- WORK REQUIRED -
Would you repeat every line below exactly, please?

(DATA FOR THIS EXERCISE Opens)

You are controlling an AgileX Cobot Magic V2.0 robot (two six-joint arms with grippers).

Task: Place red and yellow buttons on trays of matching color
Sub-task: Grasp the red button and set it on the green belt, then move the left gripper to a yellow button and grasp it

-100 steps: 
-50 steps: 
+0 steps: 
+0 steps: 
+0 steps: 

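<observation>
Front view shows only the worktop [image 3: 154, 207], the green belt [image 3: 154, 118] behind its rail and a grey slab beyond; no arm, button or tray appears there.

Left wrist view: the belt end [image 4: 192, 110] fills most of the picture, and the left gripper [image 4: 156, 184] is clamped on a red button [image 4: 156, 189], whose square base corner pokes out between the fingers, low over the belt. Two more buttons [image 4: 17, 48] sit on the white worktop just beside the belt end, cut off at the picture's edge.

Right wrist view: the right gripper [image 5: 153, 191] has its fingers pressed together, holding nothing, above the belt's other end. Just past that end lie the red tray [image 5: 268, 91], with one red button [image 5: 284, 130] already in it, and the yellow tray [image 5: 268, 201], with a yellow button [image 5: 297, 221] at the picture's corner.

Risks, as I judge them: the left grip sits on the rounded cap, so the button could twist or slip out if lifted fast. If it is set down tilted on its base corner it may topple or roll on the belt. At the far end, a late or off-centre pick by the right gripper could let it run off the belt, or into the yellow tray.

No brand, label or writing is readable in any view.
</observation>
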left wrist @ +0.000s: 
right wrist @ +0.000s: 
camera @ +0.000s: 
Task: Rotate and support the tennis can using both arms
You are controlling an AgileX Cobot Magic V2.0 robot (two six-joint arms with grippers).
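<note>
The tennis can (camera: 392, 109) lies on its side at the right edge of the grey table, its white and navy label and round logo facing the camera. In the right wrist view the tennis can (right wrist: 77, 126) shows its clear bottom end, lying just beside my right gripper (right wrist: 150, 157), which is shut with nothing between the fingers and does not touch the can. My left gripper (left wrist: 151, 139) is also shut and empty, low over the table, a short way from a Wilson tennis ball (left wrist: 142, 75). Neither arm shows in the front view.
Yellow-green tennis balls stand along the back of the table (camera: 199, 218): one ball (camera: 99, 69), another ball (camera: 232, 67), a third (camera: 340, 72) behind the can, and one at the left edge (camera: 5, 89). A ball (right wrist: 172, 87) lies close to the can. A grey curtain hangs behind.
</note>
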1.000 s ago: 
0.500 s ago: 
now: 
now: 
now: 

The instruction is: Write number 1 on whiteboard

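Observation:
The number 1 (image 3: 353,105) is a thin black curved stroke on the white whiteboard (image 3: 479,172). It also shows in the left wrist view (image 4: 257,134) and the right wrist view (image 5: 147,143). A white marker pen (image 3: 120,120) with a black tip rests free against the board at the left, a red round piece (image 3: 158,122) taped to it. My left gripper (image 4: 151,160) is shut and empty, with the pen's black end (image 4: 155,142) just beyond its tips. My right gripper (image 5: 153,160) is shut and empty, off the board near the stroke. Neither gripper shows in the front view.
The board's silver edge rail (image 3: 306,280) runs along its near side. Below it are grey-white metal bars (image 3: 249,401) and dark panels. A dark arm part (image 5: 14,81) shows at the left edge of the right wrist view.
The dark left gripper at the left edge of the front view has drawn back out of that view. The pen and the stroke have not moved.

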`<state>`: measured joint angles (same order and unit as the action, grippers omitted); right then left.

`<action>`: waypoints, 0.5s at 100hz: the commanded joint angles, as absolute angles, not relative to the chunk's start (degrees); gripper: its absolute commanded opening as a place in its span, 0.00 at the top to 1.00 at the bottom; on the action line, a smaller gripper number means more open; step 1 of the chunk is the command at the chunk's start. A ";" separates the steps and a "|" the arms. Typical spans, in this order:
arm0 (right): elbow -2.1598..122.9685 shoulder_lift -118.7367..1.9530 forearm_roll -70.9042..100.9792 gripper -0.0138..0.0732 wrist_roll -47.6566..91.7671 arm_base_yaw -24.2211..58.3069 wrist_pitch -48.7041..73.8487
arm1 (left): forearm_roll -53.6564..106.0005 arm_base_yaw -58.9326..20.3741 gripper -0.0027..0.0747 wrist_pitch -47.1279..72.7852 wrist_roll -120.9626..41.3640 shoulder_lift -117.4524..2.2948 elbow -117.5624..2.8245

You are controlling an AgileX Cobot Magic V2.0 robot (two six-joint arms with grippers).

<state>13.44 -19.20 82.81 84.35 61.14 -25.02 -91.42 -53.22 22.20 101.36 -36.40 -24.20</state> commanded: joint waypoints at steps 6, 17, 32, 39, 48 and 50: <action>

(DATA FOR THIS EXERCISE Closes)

- PROBLEM SOLUTION -
You are controlling an AgileX Cobot Magic V2.0 robot (two six-joint arms with grippers).

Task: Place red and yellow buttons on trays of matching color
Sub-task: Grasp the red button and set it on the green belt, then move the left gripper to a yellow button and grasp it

-100 steps: 
-50 steps: 
+0 steps: 
+0 steps: 
+0 steps: 

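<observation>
Front view shows only the worktop [image 3: 154, 207], the green belt [image 3: 154, 118] behind its rail and a grey slab beyond; no arm, button or tray appears there.

Left wrist view: the belt end [image 4: 192, 110] fills most of the picture, and the left gripper [image 4: 156, 184] is clamped on a red button [image 4: 156, 189], whose square base corner pokes out between the fingers, low over the belt. Two more buttons [image 4: 17, 48] sit on the white worktop just beside the belt end, cut off at the picture's edge.

Right wrist view: the right gripper [image 5: 153, 191] has its fingers pressed together, holding nothing, above the belt's other end. Just past that end lie the red tray [image 5: 268, 91], with one red button [image 5: 284, 130] already in it, and the yellow tray [image 5: 268, 201], with a yellow button [image 5: 297, 221] at the picture's corner.

Risks, as I judge them: the left grip sits on the rounded cap, so the button could twist or slip out if lifted fast. If it is set down tilted on its base corner it may topple or roll on the belt. At the far end, a late or off-centre pick by the right gripper could let it run off the belt, or into the yellow tray.

No brand, label or writing is readable in any view.
</observation>
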left wrist @ +0.000s: 
right wrist @ +0.000s: 
camera @ +0.000s: 
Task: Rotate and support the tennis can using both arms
You are controlling an AgileX Cobot Magic V2.0 robot (two six-joint arms with grippers).
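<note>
The tennis can (camera: 392, 109) lies on its side at the right edge of the grey table, its white and navy label and round logo facing the camera. In the right wrist view the tennis can (right wrist: 77, 126) shows its clear bottom end, lying just beside my right gripper (right wrist: 150, 157), which is shut with nothing between the fingers and does not touch the can. My left gripper (left wrist: 151, 139) is also shut and empty, low over the table, a short way from a Wilson tennis ball (left wrist: 142, 75). Neither arm shows in the front view.
Yellow-green tennis balls stand along the back of the table (camera: 199, 218): one ball (camera: 99, 69), another ball (camera: 232, 67), a third (camera: 340, 72) behind the can, and one at the left edge (camera: 5, 89). A ball (right wrist: 172, 87) lies close to the can. A grey curtain hangs behind.
</note>
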1.000 s ago: 
0.500 s ago: 
now: 
now: 
now: 

The instruction is: Write number 1 on whiteboard

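Observation:
The number 1 (image 3: 353,105) is a thin black curved stroke on the white whiteboard (image 3: 479,172). It also shows in the left wrist view (image 4: 257,134) and the right wrist view (image 5: 147,143). A white marker pen (image 3: 120,120) with a black tip rests free against the board at the left, a red round piece (image 3: 158,122) taped to it. My left gripper (image 4: 151,160) is shut and empty, with the pen's black end (image 4: 155,142) just beyond its tips. My right gripper (image 5: 153,160) is shut and empty, off the board near the stroke. Neither gripper shows in the front view.
The board's silver edge rail (image 3: 306,280) runs along its near side. Below it are grey-white metal bars (image 3: 249,401) and dark panels. A dark arm part (image 5: 14,81) shows at the left edge of the right wrist view.
The dark left gripper at the left edge of the front view has drawn back out of that view. The pen and the stroke have not moved.
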
`<state>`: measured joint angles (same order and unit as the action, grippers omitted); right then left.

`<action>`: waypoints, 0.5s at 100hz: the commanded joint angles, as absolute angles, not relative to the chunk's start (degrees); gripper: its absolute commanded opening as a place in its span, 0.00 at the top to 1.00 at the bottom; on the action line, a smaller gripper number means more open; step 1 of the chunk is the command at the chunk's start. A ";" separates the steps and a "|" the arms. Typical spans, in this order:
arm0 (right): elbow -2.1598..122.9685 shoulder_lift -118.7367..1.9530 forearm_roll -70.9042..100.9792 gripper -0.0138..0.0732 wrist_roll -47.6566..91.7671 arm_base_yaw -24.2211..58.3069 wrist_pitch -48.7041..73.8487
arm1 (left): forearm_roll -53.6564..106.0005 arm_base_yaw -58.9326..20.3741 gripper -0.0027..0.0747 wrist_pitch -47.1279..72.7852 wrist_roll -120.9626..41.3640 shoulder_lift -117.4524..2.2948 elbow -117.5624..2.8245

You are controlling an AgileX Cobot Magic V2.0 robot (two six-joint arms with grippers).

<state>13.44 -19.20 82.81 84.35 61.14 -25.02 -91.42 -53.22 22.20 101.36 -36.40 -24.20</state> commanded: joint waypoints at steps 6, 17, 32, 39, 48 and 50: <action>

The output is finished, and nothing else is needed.